Seriously. Please. Tell me why I'd use these farms over golems for anything but seed oil. I genuinely want to like them; I think they look cool and I love the tube+board design. I just think numerically and mechanically they are not awesome. And on my last server where I was deep into bees, I used seeds for seed oil from a 24x10 wheat farm run by golems. WIth no fertilization whatsoever. The output from that golem farm was enough for all my seed oil needs and them some.
Honestly, first tell me what I need to farm in the first place. I like the multiblock farms for the Orchard mechanics, because it makes rubber tree farms, gathering seed oil, and apple juice, much easier. Fire and forget simplicity. All in the same farm, even. Remember, you're not just getting one farm for your costs, you're getting four of them.
I very rarely bother with wheat except maybe in the very beginning. Carrots? Potatoes? Please, one small planting is enough to give me more than a full stack of the stuff. And it'll regrow LONG before I get close to being done with that stack. It isn't used in anything other than being eaten, or in certain Thaumcraft essences (for carrots particularly). It gives me zero incentive to stockpile swarms of it. Melons and Pumpkins? Same deal. I just don't use them often enough or in enough quantity to bother stockpiling. Reeds, I can see stockpiling. Paper is a continuously used resource in several mods. And a golem farm works quite well, indeed much better for that particular task.

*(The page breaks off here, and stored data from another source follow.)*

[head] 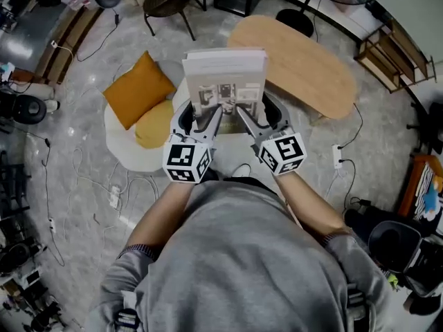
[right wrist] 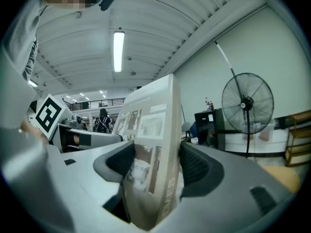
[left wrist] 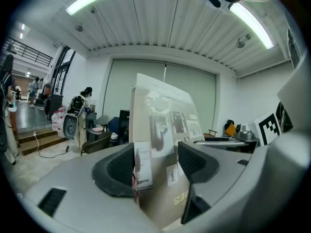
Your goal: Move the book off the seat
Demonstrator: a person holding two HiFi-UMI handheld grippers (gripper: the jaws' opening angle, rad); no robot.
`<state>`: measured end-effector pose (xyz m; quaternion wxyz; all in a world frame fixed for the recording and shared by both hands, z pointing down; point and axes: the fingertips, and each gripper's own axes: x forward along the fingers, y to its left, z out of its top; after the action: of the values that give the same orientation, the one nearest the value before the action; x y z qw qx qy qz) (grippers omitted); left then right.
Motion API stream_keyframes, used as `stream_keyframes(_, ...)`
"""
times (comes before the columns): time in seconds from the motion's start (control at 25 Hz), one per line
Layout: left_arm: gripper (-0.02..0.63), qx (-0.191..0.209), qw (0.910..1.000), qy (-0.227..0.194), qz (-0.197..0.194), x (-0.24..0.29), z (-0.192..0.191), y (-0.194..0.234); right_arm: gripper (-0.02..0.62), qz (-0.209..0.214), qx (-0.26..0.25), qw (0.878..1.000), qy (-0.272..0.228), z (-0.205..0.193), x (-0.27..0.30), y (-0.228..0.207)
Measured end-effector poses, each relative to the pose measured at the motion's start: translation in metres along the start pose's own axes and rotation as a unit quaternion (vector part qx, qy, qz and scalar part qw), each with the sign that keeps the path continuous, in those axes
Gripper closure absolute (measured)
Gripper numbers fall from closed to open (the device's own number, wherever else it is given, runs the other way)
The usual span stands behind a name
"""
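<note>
The book (head: 225, 78), thick with a pale cover of grey photos, is held in the air in front of me by both grippers. In the head view my left gripper (head: 210, 120) clamps its near left edge and my right gripper (head: 247, 120) its near right edge. Below and to the left is the white seat (head: 131, 154). In the left gripper view the book (left wrist: 165, 115) stands upright between the pads of the left gripper (left wrist: 155, 164). In the right gripper view the book (right wrist: 150, 120) is pinched between both pads of the right gripper (right wrist: 153, 166).
An orange cushion (head: 138, 88) and a yellow cushion (head: 154, 123) lie on the seat. An oval wooden table (head: 304, 61) stands just right of the book. Cables and a power strip (head: 114, 196) lie on the floor at the left. A standing fan (right wrist: 247, 106) is at the right.
</note>
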<state>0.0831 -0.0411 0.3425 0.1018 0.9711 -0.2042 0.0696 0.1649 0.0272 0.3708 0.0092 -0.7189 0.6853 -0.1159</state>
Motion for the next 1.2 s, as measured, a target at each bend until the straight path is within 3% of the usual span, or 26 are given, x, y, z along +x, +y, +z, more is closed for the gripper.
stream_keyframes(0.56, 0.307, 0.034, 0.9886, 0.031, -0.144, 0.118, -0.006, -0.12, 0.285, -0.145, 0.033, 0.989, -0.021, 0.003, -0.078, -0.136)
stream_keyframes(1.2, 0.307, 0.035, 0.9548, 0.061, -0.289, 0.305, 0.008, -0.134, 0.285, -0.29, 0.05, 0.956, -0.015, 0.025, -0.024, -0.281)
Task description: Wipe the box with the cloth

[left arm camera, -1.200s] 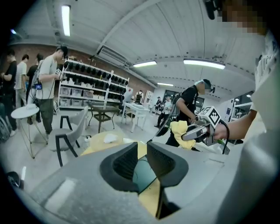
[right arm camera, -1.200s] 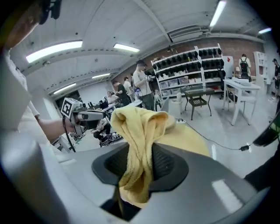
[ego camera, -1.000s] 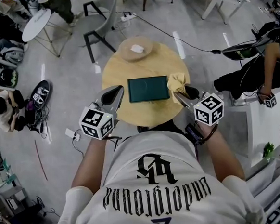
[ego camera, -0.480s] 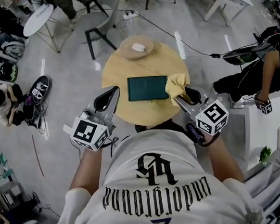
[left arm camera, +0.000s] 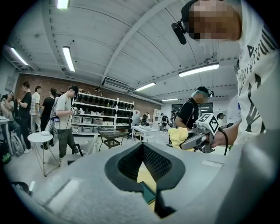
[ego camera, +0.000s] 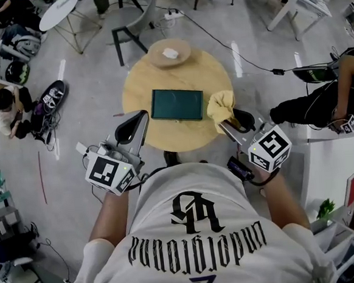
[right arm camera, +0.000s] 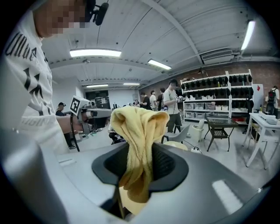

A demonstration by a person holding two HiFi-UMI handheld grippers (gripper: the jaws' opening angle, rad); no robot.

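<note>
While left gripper empty, right gripper clamps cloth.

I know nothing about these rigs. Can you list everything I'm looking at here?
table: one, pale wood, round, centre of floor.
box: one, dark green, on the table's middle.
cloth: one, yellow, held at the table's right edge.
dish: one, wooden, table's far edge, something white inside.
chair: one, grey and black, beyond the table.
side table: one, white, far left.
people: several, round the room's edges.
left gripper: one, grey, shut and empty, by the table's near left.
right gripper: one, grey, shut on the cloth.
</note>
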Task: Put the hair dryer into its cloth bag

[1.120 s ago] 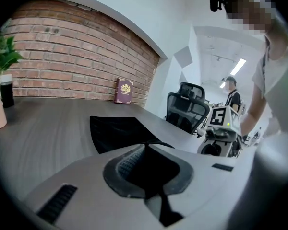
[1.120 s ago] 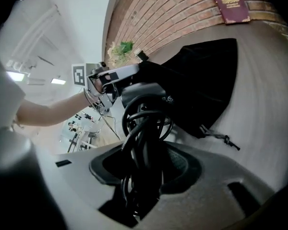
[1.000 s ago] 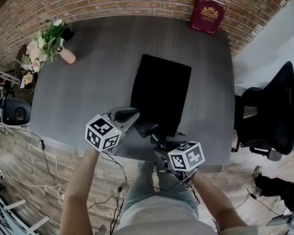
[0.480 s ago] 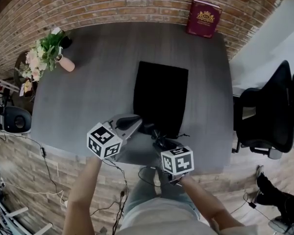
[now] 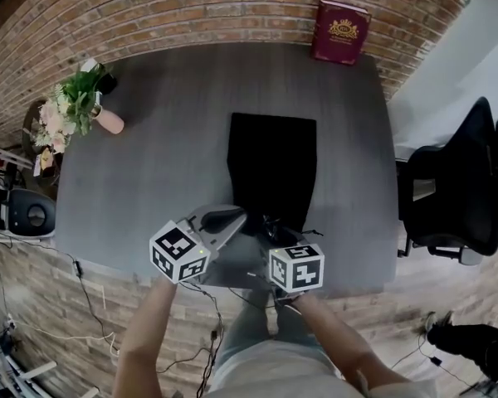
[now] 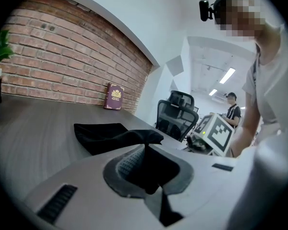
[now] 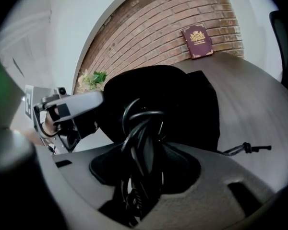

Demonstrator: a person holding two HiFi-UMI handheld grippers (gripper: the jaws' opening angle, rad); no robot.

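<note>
**At the table's near edge: dryer held at the bag's mouth**

Between my right gripper's (image 7: 144, 163) jaws sat the black hair dryer (image 5: 272, 226) with its looped cord (image 7: 143, 121). Those jaws stood partly apart, clamped on it. It sat just at the near end of the black cloth bag (image 5: 272, 164). My left gripper (image 5: 231, 219) held its jaws almost together, pinching the bag's near hem raised off the grey table (image 5: 149, 172). The bag's drawstring (image 7: 245, 149) lay out to the right. Farther off, a red book (image 5: 340, 30) leaned against the brick wall, and flowers (image 5: 70, 98) stood at the far left corner.
</note>
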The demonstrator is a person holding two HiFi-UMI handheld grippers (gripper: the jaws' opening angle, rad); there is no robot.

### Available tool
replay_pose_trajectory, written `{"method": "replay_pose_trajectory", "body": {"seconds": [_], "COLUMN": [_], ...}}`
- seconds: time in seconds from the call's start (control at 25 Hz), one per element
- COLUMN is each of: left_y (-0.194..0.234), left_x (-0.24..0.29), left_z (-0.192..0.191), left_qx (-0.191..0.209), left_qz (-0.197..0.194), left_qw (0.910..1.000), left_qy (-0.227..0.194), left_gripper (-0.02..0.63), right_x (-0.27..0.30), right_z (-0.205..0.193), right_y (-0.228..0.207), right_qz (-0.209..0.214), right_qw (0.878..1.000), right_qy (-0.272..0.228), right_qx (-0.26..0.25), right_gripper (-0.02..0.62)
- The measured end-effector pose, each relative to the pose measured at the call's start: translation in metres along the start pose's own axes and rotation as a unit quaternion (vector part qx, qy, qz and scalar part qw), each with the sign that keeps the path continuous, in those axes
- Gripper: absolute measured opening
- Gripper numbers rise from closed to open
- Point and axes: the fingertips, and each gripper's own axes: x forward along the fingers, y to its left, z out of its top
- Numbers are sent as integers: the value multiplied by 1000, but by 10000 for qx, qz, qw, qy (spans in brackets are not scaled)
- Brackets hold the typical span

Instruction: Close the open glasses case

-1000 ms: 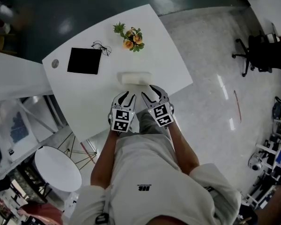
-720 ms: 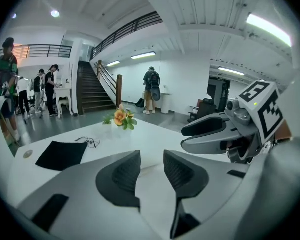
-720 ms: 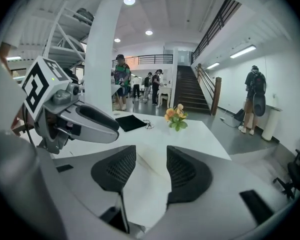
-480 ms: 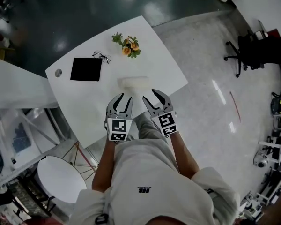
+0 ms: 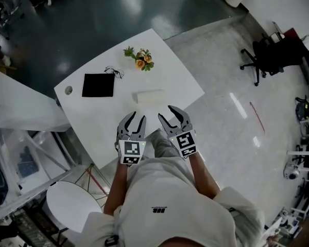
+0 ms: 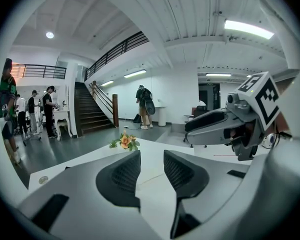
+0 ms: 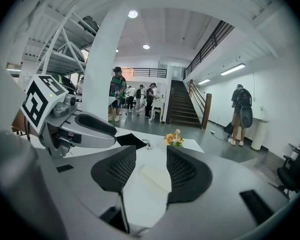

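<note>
The white glasses case [image 5: 149, 96] lies flat on the white table [image 5: 175, 76], and its lid looks down. My left gripper [image 5: 136, 118] hovers near the table's front edge, short of the case. Its jaws have just been opening and stand open with nothing between them [image 6: 151, 161]. My right gripper [image 5: 166, 113] hangs beside it, also open and empty. In the right gripper view the case [image 7: 154, 176] shows through the gap of the right gripper [image 7: 151, 156], well beyond the tips. Neither gripper touches the case.
A black cloth [image 5: 98, 85], a pair of glasses [image 5: 115, 72] and a small flower bunch [image 5: 139, 58] lie further back on the table. An office chair [image 5: 262, 55] stands on the floor at right, a round white side table [image 5: 74, 205] at lower left. People stand in the background [image 6: 144, 106].
Both grippers have drawn back from the case toward the person and risen. The gap between their tips and the case has grown. The case has not moved.
</note>
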Motion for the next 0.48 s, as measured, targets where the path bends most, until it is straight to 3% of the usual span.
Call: {"method": "replay_pose_trajectory", "body": {"seconds": [0.48], "left_y": [5], "left_x": [-14], "left_z": [13], "left_qx": [-41], "left_qz": [64], "left_qw": [9998], "left_qy": [-181], "left_gripper": [158], "right_x": [-4], "right_z": [19], "right_y": [7], "right_qz": [-69], "right_qw": [9997], "right_qy": [4], "right_qx": [-233], "right_gripper": [189]}}
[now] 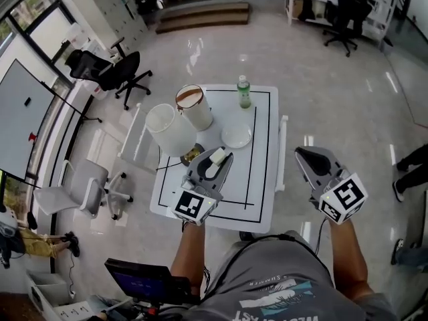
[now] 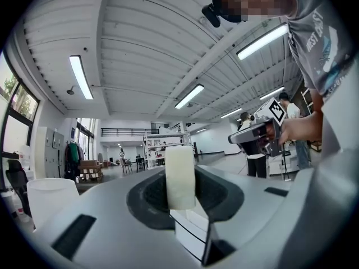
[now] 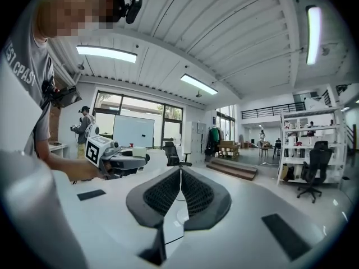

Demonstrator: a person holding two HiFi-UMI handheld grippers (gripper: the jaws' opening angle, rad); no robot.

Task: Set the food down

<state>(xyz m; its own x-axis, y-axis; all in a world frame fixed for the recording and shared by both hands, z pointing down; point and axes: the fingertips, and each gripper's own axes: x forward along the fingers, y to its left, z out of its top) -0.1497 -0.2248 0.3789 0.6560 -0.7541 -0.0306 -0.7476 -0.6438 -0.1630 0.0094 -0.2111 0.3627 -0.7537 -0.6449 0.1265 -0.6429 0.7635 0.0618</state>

Honestly enough? I see the managed tree farm useful primarily because of the additional biomass I get out of the saplings. But then, I'm also not interested in stockpiling a few thousand logs, either. Heck, look at DW20, he had to turn it off because it was about to overflow the upgraded barrel. That's way more wood than any one person, heck I'd even go so far as to say any one
server needs. Logs I see as a useless byproduct of the saplings. Anyone can get wood easy enough. Maximizing your biomass production, however, is somewhat more difficult.
But you don't lose anything for walking away but productivity on things you only need for more bees. This is the clever part of bees: the initial ramp up is an opt in and at the END when you have all the tools you need to fully automate, extrabees kicks in with endless awesome. That's why bees work so well; they rain riches on the faithful. The Forestry Multifarms rain pennies on the dogged.
I wouldn't go quite that far. And honestly, I think Extra Bees goes a bit too far on that. Sure, it's hours of headache and pain, but then you've obviated
all the farms, and the simple solution to any problem is 'a bee does it'. Not to mention mining, mob farming, and pretty much any other form of resource gathering. I fully expect a fertilizer bee in the next update.
This is not my experience, nor the experience of many people here. Apatite occurs in huge veins but is generally fairly rare. I found maybe 20 stacks then never found any again. It certainly DOESN'T spawn in deep layers.
Which is why I said it occurs in nearly every chunk high enough for it to spawn in. Also, who bothers with quarries anymore?
An area that is lit stays lit. It does not require continuous intervention. It might be hell to properly light it, but once done it's done.
Which still has nothing to do with the price of tea in china, unless you are attempting to make a correlation between automation of complex machinery and placing torches, which would be so stretched it would be like trying to fit Rosie O'donnel in a Size Zero spandex suit.